Preemption Rules to Speed Up FairShare

Every node in the FairShare tree represents a FairShare group. Each job belongs to one and only one FairShare group. Every node in the FairShare tree is assigned a target share, which depends on both the weights assigned to the nodes in the tree and on the activity of the nodes. A FairShare node is considered active if it has at least one job that is queued, running or suspended. All nodes that are not active are assigned a FairShare target of zero.

The target share of a FairShare node is accessible by the field FS_TARGET for any job that belongs to that FairShare node. The FairShare target is a fractional number less than 1.0, but the FS_TARGET field is an integer in the range from 0 to 10,000 obtained by scaling up the FairShare target by 10,000. For example, a FS_TARGET of 8000 indicates that the FairShare node has a target share of 80%(=0.8).

The field FS_RUNNING represents the fraction of running jobs in a FairShare group, relative to all running jobs in the system. This field is also scaled up by a factor of 10,000. The difference between FS_RUNNING and FS_TARGET is FS_EXCESS_RUNNING.

This measures how much a group is above or below its target. A positive number of FS_EXCESS_RUNNING means that the FairShare group is running more jobs than it should.

The field FS_RUNNING_COUNT is the number of jobs a FairShare group is running.

The field FS_HISTORY represents the fraction of jobs that have been run by a FairShare group in the FairShare window (typically 2 hours) relative to all other jobs that have been run in the system. The difference between FS_HISTORY and FS_TARGET is FS_EXCESS_HISTORY, and is similar to FS_EXCESS_RUNNING explained above.

The field FS_RANK is computed by the scheduler and assigned to each FairShare group that has jobs in the queue. The jobs are dispatched to taskers in ascending order of rank, starting from the group of rank zero (0). Groups that have no jobs in the queue are assigned the conventional rank -1. For FairShare and preemption to work harmoniously, it is important that the rank of the preempted job is greater than the rank of the preempting job, which is why the preemption rules should contain a term of the form FSRANK>@FSRANK@ in the -preemptable option. Since you also want to allow the preemption of jobs that are running but have no queued jobs in the same group, use the field "FS_RANK9", which is the same as FS_RANK, except that the value of FS_RANK9 for groups that have no queued jobs is 9,999,999 instead of -1, which makes for an easier comparison the preemptable rule FSRANK9>@FSRANK9@.


The picture below illustrates the difference between the FS_EXCESS_RUNNING field and FS_EXCESS_RUNNING_LOCAL. While the first considers the total number of running jobs in the system, the second field only considers the balance of running jobs at each local level.
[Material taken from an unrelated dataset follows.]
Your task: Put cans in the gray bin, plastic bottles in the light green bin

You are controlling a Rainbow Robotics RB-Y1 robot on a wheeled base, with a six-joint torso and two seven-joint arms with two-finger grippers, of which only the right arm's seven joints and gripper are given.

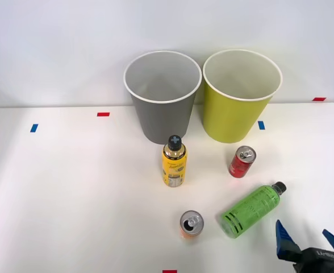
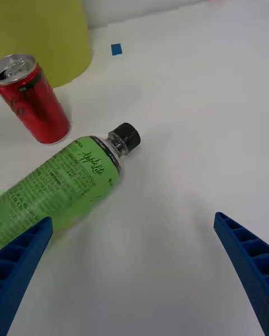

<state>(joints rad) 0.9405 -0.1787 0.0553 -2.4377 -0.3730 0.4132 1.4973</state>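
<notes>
At the back of the white table (image 1: 70, 187) stand a tall gray plastic bin (image 1: 162, 96) and a yellow-green one (image 1: 241, 95), side by side. A yellow bottle with a black cap (image 1: 174, 162) stands before the gray bin. The red can (image 1: 242, 162) is upright; the translucent green bottle (image 1: 252, 209) lies on its side (cap toward the back), the orange can (image 1: 191, 224) near it. The right gripper (image 1: 309, 242) hangs with blue fingers apart by the near right corner.

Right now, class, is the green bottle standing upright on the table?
No. The green bottle lies on its side on the table, its black cap pointing toward the far right.
</notes>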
In the pictures, the nodes of interest are /class/hsim and /class/vcs.

The node /class/vcs has a total of 4 running jobs and 2 children, with user u1 running 3 jobs and user u5 running 1. Assuming that all weights are the same in all branches, the target share for /class/vcs.u1 and /class/vcs.u5 is exactly the same. Looking at the FS_EXCESS_RUNNING, it is negative for both nodes because the node /class/hsim has a large proportion of the running jobs. In this scenario, a preemption rule based on FS_EXCESS_RUNNING as shown below will not fire:
VovPreemptRule -rulename RuleThatDoesNotFire \
   -preempting   "JOBCLASS==vcs FS_EXCESS_RUNNING<0" \
   -preemptable  "JOBCLASS==vcs FS_EXCESS_RUNNING>0 FSRANK9>@FSRANK9@" \
    -pool fastfairshare -ruletype FAST_FAIRSHARE

Figure 1.
On the other hand, with a local view of /class/vcs, it is apparent that the distribution of jobs is not balanced. To use preemption to speedup the achievement of balance, the FS_EXCESS_RUNNING_LOCAL field can be used as follows:
VovPreemptRule -rulename RuleThatFires \
   -preempting   "JOBCLASS==vcs FS_EXCESS_RUNNING_LOCAL<0" \
    -pool fastfairshare  -ruletype FAST_FAIRSHARE

Practical FairShare Driven Preemption

Frequently used fields that are used in preemption are:
  • FS_RANK and FS_RANK9

Other fields are described in Node Fields; those fields also begin with FS_.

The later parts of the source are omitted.